= Smaragdus of Saint-Mihiel =

Smaragdus of Saint-Mihiel OSB (c. 770 – c. 840) was a Benedictine monk of Saint-Mihiel Abbey near Verdun. He was a significant writer of homilies and commentaries.

==Life==
Of Visigothic heritage, Smaragdus was born in Spain around 770. He had moved to Francia by the first decade of the 9th century. Through a fellow immigrant Goth, Theodulf of Orléans, he was introduced to Charlemagne. After serving as principal of the convent school of the monastery on Castellion, he was elected abbot about 805. Around 814, he moved his monks a few miles away and founded the monastery of Saint-Mihiel on the banks of the river Meuse, in the diocese of Verdun.

Charlemagne employed him to write the letter to Pope Leo III, in which was communicated the decision of the Council of Aachen (809) respecting the adoption of the filioque clause, and sent him to Rome with the commissioners to lay the matter before the pope. He acted as secretary, and drew up the protocol. Louis the Pious showed him equal consideration, endowed his monastery, and in 824 appointed him to act with Frothar of Toul as arbitrator between Ismund, abbot of Moyenmoutier Abbey, and his monks. Smaragdus died about 840.

==Works==
His writings show diligence and piety. His published works in prose are:
- Collections of Comments on the Epistle and Gospel for each holy day in the year, (Collectiones in epistolas et evangelia de tempore et de sanctis.

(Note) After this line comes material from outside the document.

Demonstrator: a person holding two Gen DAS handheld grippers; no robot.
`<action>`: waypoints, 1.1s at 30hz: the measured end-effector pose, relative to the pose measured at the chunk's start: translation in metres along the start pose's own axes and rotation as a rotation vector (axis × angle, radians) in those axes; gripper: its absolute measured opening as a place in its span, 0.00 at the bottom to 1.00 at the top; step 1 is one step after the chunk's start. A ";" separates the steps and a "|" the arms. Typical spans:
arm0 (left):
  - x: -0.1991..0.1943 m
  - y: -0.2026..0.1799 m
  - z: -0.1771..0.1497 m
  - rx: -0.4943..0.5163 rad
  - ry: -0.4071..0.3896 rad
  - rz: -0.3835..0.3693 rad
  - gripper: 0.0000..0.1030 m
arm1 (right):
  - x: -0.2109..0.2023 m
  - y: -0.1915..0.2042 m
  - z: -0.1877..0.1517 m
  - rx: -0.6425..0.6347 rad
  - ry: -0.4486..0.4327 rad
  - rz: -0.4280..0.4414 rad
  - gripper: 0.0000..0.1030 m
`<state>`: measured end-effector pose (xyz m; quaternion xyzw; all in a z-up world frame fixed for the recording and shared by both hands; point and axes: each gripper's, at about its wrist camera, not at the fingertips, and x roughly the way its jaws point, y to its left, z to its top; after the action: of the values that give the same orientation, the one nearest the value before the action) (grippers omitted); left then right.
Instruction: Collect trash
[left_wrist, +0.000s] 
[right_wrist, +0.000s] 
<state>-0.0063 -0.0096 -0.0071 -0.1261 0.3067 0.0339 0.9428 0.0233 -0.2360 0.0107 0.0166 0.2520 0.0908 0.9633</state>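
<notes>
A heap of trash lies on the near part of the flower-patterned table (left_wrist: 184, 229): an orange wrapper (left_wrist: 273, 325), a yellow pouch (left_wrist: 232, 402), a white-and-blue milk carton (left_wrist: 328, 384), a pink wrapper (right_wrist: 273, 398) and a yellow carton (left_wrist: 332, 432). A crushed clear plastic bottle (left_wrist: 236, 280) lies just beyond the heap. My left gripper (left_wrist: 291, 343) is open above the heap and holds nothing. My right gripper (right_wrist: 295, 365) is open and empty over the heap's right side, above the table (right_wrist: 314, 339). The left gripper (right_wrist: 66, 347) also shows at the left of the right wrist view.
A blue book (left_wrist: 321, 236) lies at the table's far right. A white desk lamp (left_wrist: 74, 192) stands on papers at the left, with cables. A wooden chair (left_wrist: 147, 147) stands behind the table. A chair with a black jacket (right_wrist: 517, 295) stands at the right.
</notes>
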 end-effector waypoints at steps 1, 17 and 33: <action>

Migne, CII. col 13-552. an uncritical but comprehensive compilation from numerous ecclesiastical writers, prepared for the use of preachers, and described by the author as a liber comitis.
- Diadema monachorum (The Crown of Monks), a collection in one hundred chapters of ascetic rules and reflections concerning the principal duties and virtues of the monastic life. It is for the most part a compilation. The sources are the Collectiones patrum of Cassian and the writings of Gregory the Great. Smaragdus made it after his elevation to the abbotship and enjoined its daily evening reading upon his monks (PL 102:693). It proved to be a very popular work, was widely circulated during the Middle Age, and was repeatedly published in the early modern period.
- Commentaria in regulam Sancti Benedicti. A commentary upon the Rule of St Benedict undertaken in aid of the monastic reforms instituted by the Council of Aachen. It is characterised by great strictness.
- The Royal way (Via regia, ibid. col 933–970) dedicated to Louis the Pious while king of Aquitania. So Ebert, l.c. p. III, it consists of thirty-two chapters of moral and spiritual counsels, which if faithfully followed will conduct an earthly king into the heavenly kingdom. The work is really only an adaptation of the Diadem to the wants of the secular life.
- Acts of the Roman conference (Acta collationis Romanae) Migne, CII. col. 971–976, the protocol already mentioned.
- Epistle of Charles the Great to Leo the Pope upon the procession of the Holy Spirit (Epistola Caroli Magni ad Leonem Papam de processione Spiritus Sancti), Migne, XCVIII. col. 923–929. the letter mentioned above.
- Epistle of Frotharius and Smaragdus to the Emperor Louis (Epistola Frotharii et Smaragdi ad Ludovicum Imperatorem), Migne, CVI. col, 865–866. the report of the arbitrators.
- Liberin partibus Donati. A larger grammar or a commentary upon Donatus (Grammatica major seu commentarius in Donatum). This is his earliest work, written at the request of his scholars, probably between 800 and 805. It is still unprinted, except a small portion in Mabillon, Vetera analectam, Nov. ed. (Paris, 1723) pp. 357, 358.
- Three Homilies on the Apocalypse. Published in English translation by Medieval Institute Publications under the title "Carolingian Commentaries on the Apocalypse by Theodulf and Smaragdus" in 2019 (TEAMS Commentary).

There remain in manuscript a Commentary on the Prophets, and a History of the Monastery of St. Michael (cf. Mabillon, l.c.) Smaragdus also wrote poetry. Besides a hymn to Christ (Ebert, l.c. p. 112) there have been preserved his metrical introductions to his Collections and Commentary on the rule of St. Benedict, of which the first has twenty-nine lines in hexameter, and the second thirty-seven distichs.